It has been experimentally verified that the energy required for driving a racecar ranged from 38.5 to 59.7; in other words, about 11 to 17 times as much compared to the rest metabolism, considered as 3.5 on average(8). Thus, the amounts of glucose and oxygen consumed and heat produced are relatively large in usual conditions, corresponding to the practice of sports such as baseball, football or basketball(7).

It is important to remind that Ayrton Senna presented exhaustion episodes in his career attributed to excessive physical effort as result of his attempt to finish races in unfavorable technical situations*. This suggests that, under some conditions, a given pilot may produce a heat quantity even higher than that observed experimentally.

During a car race, the individual is exposed to a hot microenvironment inside the cockpit, sometimes reaching 50ºC, generated by heat sources both mechanical (motor and transmission) and environmental (solar radiation and hot air mass). Therefore, the problem for a formula 1 pilot is to remove the body heat generated through the physical effort by controlling the car and to avoid heat absorption from the hot microenvironment.

The special cloth worn by pilots is capable to resist up to 700ºC during 30 seconds, what undoubtedly is an indispensable protection for survival in case of fire. Although it provides effective barrier against heat from motor and environment, the special racesuits also avoid heat dissipation because it blocks ventilation of most body surface, reducing heat loss by radiation and convection and the evaporation of the sweat produced by the pilot.

The blockage of the sweat evaporation results in 100% of humidity between skin and overalls and in personal discomfort, what leads to higher mental effort for driving the car. As the cloth gets soaked, the transference of heat from environment into the pilot's skin is increased, worsening the situation.



Data obtained from simulated races presented energy expenditure between 11 and 17 MET, what could require from 1.5 to 2 liters of sweat produced per hour in a microenvironment at 50ºC with the use of the typical overalls. These sweat rates (about 16 g.m-2.min-1) are comparable to the training of the Brazilian volleyball team in a thermo-neutral environment(9) and smaller that the highest rate ever registered (34 g.m-2.min-1) during a marathon(6). If these high sweat rates are maintained without adequate ingestion of liquids, the dehydration situation may occur, leading to the decrease on the circulatory capacity and consequently the decrease on the body heat removal capacity, what may anticipate the fatigue state.

The symptoms of heat accumulation in the pilot's body may start as a headache and dizziness. As the body temperature reaches 39ºC, the individual becomes even more disorientated with reduced motor coordination. If the internal temperature exceeds 40.6ºC (situation known as insolation or hyperthermia), it may lead to coma and to shock state and if the individual is not treated seriously, it generally leads to death(10).

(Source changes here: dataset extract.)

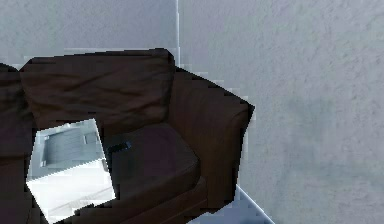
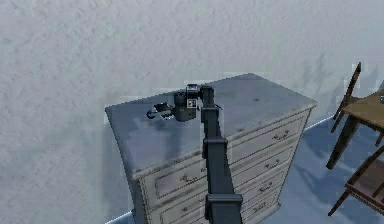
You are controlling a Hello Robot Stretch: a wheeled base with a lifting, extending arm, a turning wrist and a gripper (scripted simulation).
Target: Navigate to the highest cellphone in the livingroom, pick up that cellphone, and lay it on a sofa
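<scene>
A grey dresser point(image 2: 262, 100) with several drawers stands against the wall in the arm side view. The dark arm point(image 2: 216, 155) rises over its front edge, and the gripper point(image 2: 157, 112) reaches toward the left part of its top. A small dark shape sits at the fingers against the dresser top. I cannot tell whether the gripper holds anything. In the forward view a dark brown sofa point(image 1: 120, 85) stands in the corner of the room. A small dark flat thing point(image 1: 122, 147) lies on its seat cushion.
An open silver laptop point(image 1: 68, 165) rests on the sofa seat at the forward view's left. Pale floor point(image 1: 250, 212) shows past the sofa's arm. Wooden chairs point(image 2: 360, 115) stand on blue-grey floor at the arm side view's right, close to the dresser's end.
</scene>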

Some studies have demonstrated that the hot environment generated by the motor increases the reaction time and produces higher incidences of driving mistakes(11). Laboratory observations also showed that the slight increase on the internal temperature (up to 0.6ºC) usually increases the vigilance level(12) and the physical performance(13).

On the other hand, the increase on the central temperature of 0.8ºC above normal values results in deterioration of cognitive and psychomotor performance, for example, in the eye-hand coordination and in the decision making. Studies performed in military pilots that could be compared to formula 1 pilots indicate that, as the heat stress is developed, there is a tendency for the pilot to reduce his attention to the center of the visual field, partly despising side occurrences(14).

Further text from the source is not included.